An early attack on al-Faluja was reported on 14 March 1948. Quoting Jewish sources, the New York Times said that a 'Jewish supply convoy' had engaged in a battle with villagers, as a result of which 37 Arabs and 7 Jews were killed, and 'scores' of Arabs and 3 Jews were wounded. The convoy, which was escorted by Haganah armored cars, reportedly had to fight its way through the village. But another Jewish group returned that same day with a Haganah demolition squad and blew up ten houses in al-Faluja, including the three-storey town hall. Two days later, the Associated Press confirmed that the buildings blasted included the municipal building and the post office. An earlier attack had been mentioned by the Palestinian newspaper Filastin the previous month, on 24 February; no details were given.

By late October, Jewish forces beseiged an Egyptian army brigade―that of the future Egyptian president Gamal Abdel Nasser―in al-Faluja and the neighboring village of Iraq al-Manshiyya. There the brigade held out until February 1949 when the 'Faluja pocket' was handed over to Israel as a result of the Israeli-Egyptian armistice agreement. However, Israel violated the terms of the agreement almost immediately, intimidating the population into leaving by 21 April 1949. 

At the end of the war, an Egyptian brigade and some 3,140 Palestinian civilians were trapped in the 'Faluja pocket,' according to Israeli sources. When the enclave was handed over, Egyptian forces left, but only a small proportion of civilians chose to go. Within days, the local Israeli garrison engaged in beatings, robbings, and attempted rapes, according to United Nations observers at the scene.

Foreign Minister Moshe Sharrett personally reprimanded the Israeli army's chief of staff for the acts committed by the Israeli soldiers against the population. Sharrett said that in addition to overt violence, the Israeli army was busy conducting

a 'whispering propaganda' campaign among the Arabs, threatening them with attacks and acts of vengeance by the army, which the civilian authorities will be powerless to prevent. There is no doubt that there is a calculated action aimed at increasing the number of those going to the Hebron Hills as if of their own free will, and if possible, to bring about the evacuation of the whole civilian population of [the pocket].

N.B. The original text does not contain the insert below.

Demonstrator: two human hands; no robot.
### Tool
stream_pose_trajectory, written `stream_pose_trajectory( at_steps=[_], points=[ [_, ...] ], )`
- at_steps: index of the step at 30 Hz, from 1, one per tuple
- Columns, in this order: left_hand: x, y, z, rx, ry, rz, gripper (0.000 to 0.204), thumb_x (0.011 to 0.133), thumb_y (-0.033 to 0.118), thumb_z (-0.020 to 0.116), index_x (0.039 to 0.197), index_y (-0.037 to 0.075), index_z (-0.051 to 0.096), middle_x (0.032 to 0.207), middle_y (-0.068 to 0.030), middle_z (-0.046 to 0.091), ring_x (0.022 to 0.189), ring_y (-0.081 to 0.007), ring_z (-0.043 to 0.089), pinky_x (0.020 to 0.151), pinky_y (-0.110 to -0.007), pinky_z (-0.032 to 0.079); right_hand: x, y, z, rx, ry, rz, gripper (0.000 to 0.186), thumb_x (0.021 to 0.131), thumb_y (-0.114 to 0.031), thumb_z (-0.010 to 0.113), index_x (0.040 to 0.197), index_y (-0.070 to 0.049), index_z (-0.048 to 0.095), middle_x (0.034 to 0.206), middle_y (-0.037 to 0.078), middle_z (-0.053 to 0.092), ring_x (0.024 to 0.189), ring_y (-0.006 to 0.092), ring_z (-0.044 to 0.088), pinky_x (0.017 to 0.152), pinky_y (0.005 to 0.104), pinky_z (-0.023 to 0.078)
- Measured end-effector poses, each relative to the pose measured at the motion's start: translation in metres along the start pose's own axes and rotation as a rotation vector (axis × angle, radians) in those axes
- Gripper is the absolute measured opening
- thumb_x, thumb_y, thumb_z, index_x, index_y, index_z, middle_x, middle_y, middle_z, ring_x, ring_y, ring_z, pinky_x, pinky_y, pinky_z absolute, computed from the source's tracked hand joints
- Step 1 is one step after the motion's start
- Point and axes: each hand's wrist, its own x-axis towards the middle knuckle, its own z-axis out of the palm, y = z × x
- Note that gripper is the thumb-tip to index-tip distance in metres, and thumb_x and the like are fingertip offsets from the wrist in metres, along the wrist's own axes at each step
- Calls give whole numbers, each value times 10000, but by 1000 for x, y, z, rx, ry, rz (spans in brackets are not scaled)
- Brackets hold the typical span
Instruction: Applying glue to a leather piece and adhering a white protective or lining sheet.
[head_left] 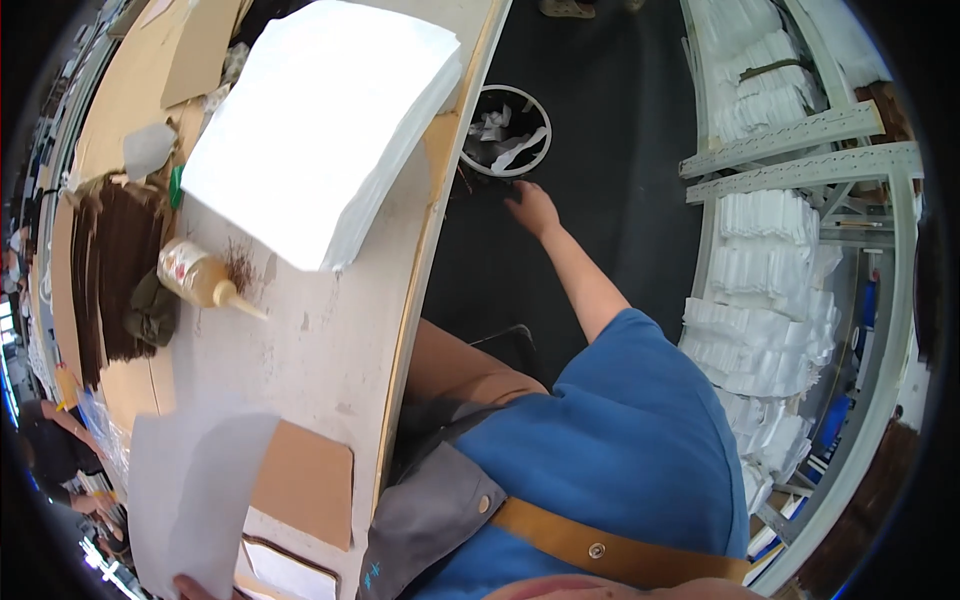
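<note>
At the lower left, only part of my left hand (190,588) shows, gripping the bottom of a thin whitish sheet (185,490). The sheet is blurred and stands over the table's near end. Beside it lies a brown board (305,485), with a white pad with a dark edge (290,572) below. My right arm stretches down past the table's right side. My right hand (537,210) hangs just below a round waste bin (548,150), fingers apart and apparently holding nothing. Crumpled white scraps (492,125) lie in the bin.
A thick stack of white sheets (320,130) covers the table's (330,370) far part. To its left are a glue bottle (195,275) on its side, dark brown strips (110,270) and a crumpled dark cloth (152,310). Metal shelving (800,160) with white bundles (760,330) stands right.
</note>
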Motion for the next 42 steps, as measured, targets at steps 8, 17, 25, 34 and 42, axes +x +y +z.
stream_pose_trajectory(
  at_steps=[8, 17, 25, 34, 42],
  points=[
    [-17, 20, -25, 405, 200, -62, 865, 903, 518, 727, 1474, -25, 369, 1379, -271, 539, 1220, -406, 572, 1028, -528, 481, 81, 14, 68, -466, -187, 42, 643, 912, -147, 625, 1520, -145, 412, 1600, 85, 390, 1319, 329, 560, 1034, 480, 510],
    [10, 22, -20, -216, -374, 99, 716, 929, 419, 702, 1447, 30, 397, 1413, -244, 514, 1268, -413, 531, 1059, -551, 444, 110, 27, 112, -328, -202, 129, 360, 952, -130, 547, 1305, -181, 597, 1313, 61, 615, 1168, 296, 667, 919, 458, 552],
    [3, 23, -22, 95, 194, -126, 690, 929, 384, 714, 1434, 43, 391, 1430, -255, 487, 1275, -413, 516, 1043, -568, 456, 21, 40, 151, -433, -81, -317, 190, 917, -181, 561, 1021, -173, 720, 1054, 51, 719, 1034, 259, 687, 913, 440, 499],
    [4, 14, -30, 41, 88, -91, 730, 890, 367, 757, 1427, 15, 410, 1401, -261, 497, 1272, -431, 499, 1056, -592, 442, -55, 70, 172, 225, -381, 21, 185, 931, -162, 570, 1077, -100, 667, 1072, 166, 659, 1002, 397, 685, 865, 493, 548],
    [-1, 40, -11, 225, 174, -47, 611, 950, 363, 663, 1393, 0, 447, 1349, -256, 517, 1228, -401, 533, 1005, -565, 459, -22, 68, 200, -229, -267, -66, 247, 936, -129, 536, 1131, -113, 686, 1123, 147, 669, 1043, 379, 693, 849, 483, 570]
  ],
)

Israeli historian Benny Morris writes that the decision to cause the exodus of the 'Faluja pocket' population was probably approved by Israeli prime minister David Ben-Gurion. Subsequently, Israeli officials feigned outrage at what had happened and misled the international community about Israeli actions. The director general of the Israeli Foreign Ministry, Walter Eytan, told U.S. Ambassador James McDonald that Israel had broadcast 'repeated reassuring notices' to the inhabitants to stay put; however, they acted 'as if they smelled a rat' and abandoned their homes. Eytan said the Arab population was 'primitive [and] rumour-ridden.'

Later, al-Faluja served as a cautionary example for populations in other areas of Palestine (mainly Galilee) where the Israeli authorities hoped to achieve the same result during 1949, but had less success.

The Israeli town of Qiryat Gat was established in 1954 on the lands of Iraq al-Manshiyya between that village and al-Faluja; it has now spread onto the lands of al-Faluja as well. Shahar, Noga, and Nir Chen were established in 1955 on village lands; and Nehora was founded in 1956, also on village lands.

The foundations of the village mosque and insubstantial fragments of its walls are all that remain of al-Faluja; debris is piled or scattered at the mosque's location. A dilapidated well and a cistern are visible. A stand of eucalyptus trees, cactuses, and Christ's-thorn and olive trees also grow on the site. Israeli government offices and an airport have been built on the surrounding land, much of which has been cultivated.